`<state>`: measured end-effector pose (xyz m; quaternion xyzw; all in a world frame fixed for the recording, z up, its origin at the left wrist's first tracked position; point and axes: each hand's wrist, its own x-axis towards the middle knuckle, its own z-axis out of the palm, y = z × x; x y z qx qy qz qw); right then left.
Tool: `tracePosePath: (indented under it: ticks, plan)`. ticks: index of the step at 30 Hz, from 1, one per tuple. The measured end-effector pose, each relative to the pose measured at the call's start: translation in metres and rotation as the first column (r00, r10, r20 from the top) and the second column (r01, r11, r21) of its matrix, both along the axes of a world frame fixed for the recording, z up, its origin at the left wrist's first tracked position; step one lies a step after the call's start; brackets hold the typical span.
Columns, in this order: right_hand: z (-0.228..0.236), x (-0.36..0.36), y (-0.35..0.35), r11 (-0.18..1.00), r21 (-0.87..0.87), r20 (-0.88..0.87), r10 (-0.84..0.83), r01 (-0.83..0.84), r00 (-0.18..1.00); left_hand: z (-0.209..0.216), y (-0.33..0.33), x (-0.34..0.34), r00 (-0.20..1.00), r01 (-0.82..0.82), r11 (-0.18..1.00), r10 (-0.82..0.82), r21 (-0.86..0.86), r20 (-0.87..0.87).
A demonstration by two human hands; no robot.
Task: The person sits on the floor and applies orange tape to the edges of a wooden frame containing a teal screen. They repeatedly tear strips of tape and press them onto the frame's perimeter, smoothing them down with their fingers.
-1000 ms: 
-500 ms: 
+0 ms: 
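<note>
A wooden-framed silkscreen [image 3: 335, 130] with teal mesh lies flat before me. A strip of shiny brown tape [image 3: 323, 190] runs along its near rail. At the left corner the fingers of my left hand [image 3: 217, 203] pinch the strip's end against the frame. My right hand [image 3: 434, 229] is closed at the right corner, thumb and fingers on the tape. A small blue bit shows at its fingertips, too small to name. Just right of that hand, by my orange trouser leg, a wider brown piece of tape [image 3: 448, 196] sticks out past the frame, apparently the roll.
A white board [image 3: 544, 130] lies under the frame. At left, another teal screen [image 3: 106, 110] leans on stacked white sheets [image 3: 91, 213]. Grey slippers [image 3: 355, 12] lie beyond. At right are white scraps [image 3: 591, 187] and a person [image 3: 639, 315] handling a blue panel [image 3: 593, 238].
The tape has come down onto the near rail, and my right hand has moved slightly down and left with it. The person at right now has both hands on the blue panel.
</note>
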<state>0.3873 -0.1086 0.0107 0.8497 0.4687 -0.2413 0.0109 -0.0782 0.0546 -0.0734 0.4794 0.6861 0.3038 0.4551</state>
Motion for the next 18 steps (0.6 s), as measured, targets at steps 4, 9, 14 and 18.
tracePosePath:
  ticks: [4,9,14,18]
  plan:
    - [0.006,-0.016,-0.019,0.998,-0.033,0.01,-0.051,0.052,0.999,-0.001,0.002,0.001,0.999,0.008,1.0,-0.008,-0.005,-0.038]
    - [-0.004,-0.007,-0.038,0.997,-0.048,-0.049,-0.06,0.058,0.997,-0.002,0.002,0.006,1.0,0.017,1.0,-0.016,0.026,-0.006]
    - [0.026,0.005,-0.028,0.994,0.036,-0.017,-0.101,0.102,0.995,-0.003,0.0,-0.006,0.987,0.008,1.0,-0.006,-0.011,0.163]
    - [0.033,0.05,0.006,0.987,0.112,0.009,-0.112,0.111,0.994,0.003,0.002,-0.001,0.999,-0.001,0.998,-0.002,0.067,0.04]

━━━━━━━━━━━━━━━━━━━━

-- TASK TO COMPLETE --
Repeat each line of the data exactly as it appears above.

-- SOLUTION TO THIS EXERCISE --
`<state>`: measured end-effector pose (xyz m; quaternion xyzw; all in a world frame fixed for the recording, z up, its origin at the left wrist's first tracked position; point and axes: each hand's wrist, its own x-axis towards the middle knuckle, its own z-axis out of the palm, y = z × x; x y z qx qy qz qw); right then left.
Tool: `tracePosePath: (indented under it: ticks, plan)`. ticks: index of the step at 30 Hz, from 1, one per tuple. The measured end-effector pose, each relative to the pose measured at the call's start: translation in metres and rotation as the first column (r00, r10, r20 from the top) and the second column (r01, r11, r21) of its matrix, both along the axes of a world frame fixed for the recording, z up, its origin at the left wrist's first tracked position; step one lies a step after the call's start; brackets hold the typical span.
Columns, in this order: right_hand: z (-0.228..0.236), x (-0.36..0.36), y (-0.35..0.35), r11 (-0.18..1.00), r21 (-0.87..0.87), r20 (-0.88..0.87), r10 (-0.84..0.83), r01 (-0.83..0.84), r00 (-0.18..1.00); left_hand: z (-0.209..0.216), y (-0.33..0.33), x (-0.34..0.34), r00 (-0.20..1.00), r01 (-0.82..0.82), r11 (-0.18..1.00), r10 (-0.82..0.82), r21 (-0.86..0.86), r20 (-0.87..0.87).
A demonstration by two human hands; no robot.
Task: The person sits on the floor and applies orange tape to the edges of a wooden frame containing a teal screen. They repeatedly tear strips of tape and press them onto the frame's perimeter, smoothing them down with their fingers.
-1000 ms: 
-500 ms: 
+0 ms: 
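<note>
A wooden-framed silkscreen [image 3: 335, 130] with teal mesh lies flat before me. A strip of shiny brown tape [image 3: 323, 190] runs along its near rail. At the left corner the fingers of my left hand [image 3: 217, 203] pinch the strip's end against the frame. My right hand [image 3: 434, 229] is closed at the right corner, thumb and fingers on the tape. A small blue bit shows at its fingertips, too small to name. Just right of that hand, by my orange trouser leg, a wider brown piece of tape [image 3: 448, 196] sticks out past the frame, apparently the roll.
A white board [image 3: 544, 130] lies under the frame. At left, another teal screen [image 3: 106, 110] leans on stacked white sheets [image 3: 91, 213]. Grey slippers [image 3: 355, 12] lie beyond. At right are white scraps [image 3: 591, 187] and a person [image 3: 639, 315] handling a blue panel [image 3: 593, 238].
The tape has come down onto the near rail, and my right hand has moved slightly down and left with it. The person at right now has both hands on the blue panel.
</note>
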<state>0.3873 -0.1086 0.0107 0.8497 0.4687 -0.2413 0.0109 -0.0782 0.0546 -0.0734 0.4794 0.6861 0.3038 0.4551</state>
Motion for the next 18 steps (0.6 s), as measured, targets at steps 4, 9, 14 and 18.
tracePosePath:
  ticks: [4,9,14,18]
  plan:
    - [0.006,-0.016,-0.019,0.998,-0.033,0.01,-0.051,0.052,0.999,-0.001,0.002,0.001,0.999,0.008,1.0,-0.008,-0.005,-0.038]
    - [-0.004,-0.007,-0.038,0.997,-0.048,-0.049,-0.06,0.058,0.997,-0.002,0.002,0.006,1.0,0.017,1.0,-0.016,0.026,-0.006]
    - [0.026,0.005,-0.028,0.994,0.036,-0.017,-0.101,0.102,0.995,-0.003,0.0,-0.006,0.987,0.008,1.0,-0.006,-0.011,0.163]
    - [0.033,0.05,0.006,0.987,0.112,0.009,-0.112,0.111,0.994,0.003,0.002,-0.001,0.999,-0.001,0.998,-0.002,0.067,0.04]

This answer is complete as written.